▸ Work task:
Please quote exactly the lines below from the line containing "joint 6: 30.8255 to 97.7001" to the line containing "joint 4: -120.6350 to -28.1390", both lines included, and nothing else.

▸ Supplied information:
....

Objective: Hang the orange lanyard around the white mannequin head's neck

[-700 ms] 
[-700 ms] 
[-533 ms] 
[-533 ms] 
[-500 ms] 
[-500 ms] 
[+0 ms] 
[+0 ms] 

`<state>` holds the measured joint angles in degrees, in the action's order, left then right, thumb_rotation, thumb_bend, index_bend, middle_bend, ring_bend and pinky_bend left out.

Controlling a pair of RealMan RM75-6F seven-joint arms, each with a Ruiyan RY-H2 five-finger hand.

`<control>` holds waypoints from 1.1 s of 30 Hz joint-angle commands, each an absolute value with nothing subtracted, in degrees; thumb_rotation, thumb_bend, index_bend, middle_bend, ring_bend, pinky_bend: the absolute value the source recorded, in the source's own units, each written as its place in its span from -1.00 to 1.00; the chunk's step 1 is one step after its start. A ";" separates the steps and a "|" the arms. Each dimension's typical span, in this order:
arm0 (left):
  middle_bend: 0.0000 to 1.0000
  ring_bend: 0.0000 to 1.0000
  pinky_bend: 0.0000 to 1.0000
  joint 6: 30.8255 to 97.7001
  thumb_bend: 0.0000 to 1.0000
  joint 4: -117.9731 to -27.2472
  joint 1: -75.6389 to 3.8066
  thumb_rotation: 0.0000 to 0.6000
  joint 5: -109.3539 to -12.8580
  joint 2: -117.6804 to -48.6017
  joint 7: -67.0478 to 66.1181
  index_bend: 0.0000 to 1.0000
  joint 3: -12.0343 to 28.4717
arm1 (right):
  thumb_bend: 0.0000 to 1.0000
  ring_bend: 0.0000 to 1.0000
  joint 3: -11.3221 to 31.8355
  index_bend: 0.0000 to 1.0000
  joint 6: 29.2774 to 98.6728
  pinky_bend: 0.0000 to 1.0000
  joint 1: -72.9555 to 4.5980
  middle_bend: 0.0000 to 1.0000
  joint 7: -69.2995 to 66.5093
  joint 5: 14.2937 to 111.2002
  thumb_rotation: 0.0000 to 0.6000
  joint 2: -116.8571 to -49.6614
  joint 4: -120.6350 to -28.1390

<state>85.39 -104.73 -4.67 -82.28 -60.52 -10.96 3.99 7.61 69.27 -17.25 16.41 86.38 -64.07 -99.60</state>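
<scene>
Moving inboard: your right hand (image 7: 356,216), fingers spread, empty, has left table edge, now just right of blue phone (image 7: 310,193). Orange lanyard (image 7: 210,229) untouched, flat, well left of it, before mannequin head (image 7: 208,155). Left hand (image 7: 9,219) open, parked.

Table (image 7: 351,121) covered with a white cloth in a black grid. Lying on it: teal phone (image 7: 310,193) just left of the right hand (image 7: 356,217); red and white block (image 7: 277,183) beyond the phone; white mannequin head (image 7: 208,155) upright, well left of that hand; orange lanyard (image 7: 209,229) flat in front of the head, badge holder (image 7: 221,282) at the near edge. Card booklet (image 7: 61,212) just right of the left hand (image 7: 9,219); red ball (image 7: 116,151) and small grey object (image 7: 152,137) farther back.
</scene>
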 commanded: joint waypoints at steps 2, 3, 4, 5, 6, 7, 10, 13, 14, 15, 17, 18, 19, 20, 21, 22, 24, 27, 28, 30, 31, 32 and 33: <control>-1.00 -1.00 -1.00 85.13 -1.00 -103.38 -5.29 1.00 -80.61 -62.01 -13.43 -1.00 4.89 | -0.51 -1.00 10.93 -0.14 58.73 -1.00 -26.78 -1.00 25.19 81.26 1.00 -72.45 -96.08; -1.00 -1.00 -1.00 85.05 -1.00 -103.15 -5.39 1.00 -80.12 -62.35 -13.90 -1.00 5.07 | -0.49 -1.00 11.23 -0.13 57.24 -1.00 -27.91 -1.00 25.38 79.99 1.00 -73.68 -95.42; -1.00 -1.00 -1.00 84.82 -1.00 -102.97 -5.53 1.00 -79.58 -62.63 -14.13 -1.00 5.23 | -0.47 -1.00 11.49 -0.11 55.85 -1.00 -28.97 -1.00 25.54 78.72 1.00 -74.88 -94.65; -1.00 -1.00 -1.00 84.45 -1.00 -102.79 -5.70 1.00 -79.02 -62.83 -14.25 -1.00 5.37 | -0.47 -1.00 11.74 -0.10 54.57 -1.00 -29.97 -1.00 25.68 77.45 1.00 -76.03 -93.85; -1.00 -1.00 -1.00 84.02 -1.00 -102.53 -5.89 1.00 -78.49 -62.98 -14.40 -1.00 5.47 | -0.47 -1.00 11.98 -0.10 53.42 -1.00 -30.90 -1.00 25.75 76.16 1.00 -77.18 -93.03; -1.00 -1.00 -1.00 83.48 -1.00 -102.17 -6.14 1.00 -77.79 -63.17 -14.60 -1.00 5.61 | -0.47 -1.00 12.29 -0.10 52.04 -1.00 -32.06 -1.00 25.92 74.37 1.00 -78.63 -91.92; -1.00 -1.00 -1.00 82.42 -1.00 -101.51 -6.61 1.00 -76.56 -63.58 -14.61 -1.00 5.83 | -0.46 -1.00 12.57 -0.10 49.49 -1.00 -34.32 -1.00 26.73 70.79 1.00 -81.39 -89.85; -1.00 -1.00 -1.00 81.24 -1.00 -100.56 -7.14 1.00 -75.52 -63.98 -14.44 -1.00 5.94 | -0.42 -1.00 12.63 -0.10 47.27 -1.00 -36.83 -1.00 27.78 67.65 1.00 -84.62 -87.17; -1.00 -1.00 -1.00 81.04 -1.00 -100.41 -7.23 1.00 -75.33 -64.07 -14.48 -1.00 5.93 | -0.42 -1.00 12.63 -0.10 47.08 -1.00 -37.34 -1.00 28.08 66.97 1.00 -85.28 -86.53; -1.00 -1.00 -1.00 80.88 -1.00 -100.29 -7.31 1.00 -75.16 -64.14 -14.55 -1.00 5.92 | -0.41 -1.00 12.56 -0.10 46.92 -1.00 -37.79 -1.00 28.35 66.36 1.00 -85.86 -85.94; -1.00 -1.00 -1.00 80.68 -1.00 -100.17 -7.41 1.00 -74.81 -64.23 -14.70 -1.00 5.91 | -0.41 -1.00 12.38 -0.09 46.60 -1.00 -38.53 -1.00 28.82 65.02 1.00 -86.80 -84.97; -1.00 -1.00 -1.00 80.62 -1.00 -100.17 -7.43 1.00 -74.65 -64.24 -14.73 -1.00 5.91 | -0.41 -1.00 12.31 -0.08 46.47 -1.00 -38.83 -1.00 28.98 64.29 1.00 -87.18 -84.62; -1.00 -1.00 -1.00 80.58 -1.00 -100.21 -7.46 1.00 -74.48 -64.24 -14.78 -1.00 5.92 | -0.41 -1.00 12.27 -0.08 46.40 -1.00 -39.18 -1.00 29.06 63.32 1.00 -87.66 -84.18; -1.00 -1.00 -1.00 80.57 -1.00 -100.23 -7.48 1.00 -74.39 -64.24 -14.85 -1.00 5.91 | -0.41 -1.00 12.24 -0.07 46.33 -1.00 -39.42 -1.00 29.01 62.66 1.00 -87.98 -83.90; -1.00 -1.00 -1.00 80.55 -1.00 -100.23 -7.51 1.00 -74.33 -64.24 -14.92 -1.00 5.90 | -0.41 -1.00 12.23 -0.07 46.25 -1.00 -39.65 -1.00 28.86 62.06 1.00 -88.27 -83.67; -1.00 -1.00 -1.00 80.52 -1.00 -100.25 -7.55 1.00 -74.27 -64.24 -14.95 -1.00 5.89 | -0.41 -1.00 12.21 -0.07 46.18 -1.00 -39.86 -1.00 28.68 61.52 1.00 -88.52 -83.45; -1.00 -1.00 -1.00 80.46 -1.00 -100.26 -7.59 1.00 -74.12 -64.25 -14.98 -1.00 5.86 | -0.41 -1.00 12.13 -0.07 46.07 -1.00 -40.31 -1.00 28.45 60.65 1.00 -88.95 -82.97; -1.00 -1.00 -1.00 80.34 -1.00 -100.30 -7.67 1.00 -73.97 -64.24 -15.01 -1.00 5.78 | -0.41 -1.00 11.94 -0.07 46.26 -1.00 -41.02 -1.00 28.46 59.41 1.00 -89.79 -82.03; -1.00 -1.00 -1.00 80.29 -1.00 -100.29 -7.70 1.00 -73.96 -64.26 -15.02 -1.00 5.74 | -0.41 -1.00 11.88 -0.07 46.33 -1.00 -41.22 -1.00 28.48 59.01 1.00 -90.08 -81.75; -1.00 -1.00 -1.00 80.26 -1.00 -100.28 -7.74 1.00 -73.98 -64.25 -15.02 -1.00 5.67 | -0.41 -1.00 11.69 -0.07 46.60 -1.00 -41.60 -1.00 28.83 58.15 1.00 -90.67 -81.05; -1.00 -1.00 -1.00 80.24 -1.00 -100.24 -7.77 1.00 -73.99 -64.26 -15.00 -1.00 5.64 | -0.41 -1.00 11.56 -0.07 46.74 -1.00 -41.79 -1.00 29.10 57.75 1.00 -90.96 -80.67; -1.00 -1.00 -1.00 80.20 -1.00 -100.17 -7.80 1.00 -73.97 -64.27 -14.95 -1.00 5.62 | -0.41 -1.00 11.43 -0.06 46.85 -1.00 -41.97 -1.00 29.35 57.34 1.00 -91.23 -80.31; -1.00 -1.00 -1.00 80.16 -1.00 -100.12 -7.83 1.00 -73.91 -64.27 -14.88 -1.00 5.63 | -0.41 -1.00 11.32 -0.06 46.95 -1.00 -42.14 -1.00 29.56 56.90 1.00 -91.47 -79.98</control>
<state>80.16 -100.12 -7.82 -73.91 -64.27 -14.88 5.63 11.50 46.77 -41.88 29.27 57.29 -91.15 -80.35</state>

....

▸ Exercise solution:
  joint 6: 30.8255 to 97.7001
  thumb_bend: 0.0000 to 1.0000
  joint 4: -117.9731 to -27.2472
  joint 1: -75.6389 to 3.8066
  thumb_rotation: 0.0000 to 0.6000
  joint 5: -109.3539 to -12.8580
  joint 2: -117.6804 to -48.6017
  joint 7: -67.0478 to 66.1181
  index_bend: 0.0000 to 1.0000
  joint 3: -12.0343 to 28.4717
arm1 (right):
  thumb_bend: 0.0000 to 1.0000
  ring_bend: 0.0000 to 1.0000
  joint 3: -11.3221 to 31.8355
  index_bend: 0.0000 to 1.0000
  joint 6: 29.2774 to 98.6728
  pinky_bend: 0.0000 to 1.0000
  joint 1: -72.9555 to 4.5980
  middle_bend: 0.0000 to 1.0000
  joint 7: -69.2995 to 66.5093
  joint 5: 14.2937 to 111.2002
  thumb_rotation: 0.0000 to 0.6000
  joint 2: -116.8571 to -49.6614
  joint 4: -120.6350 to -28.1390

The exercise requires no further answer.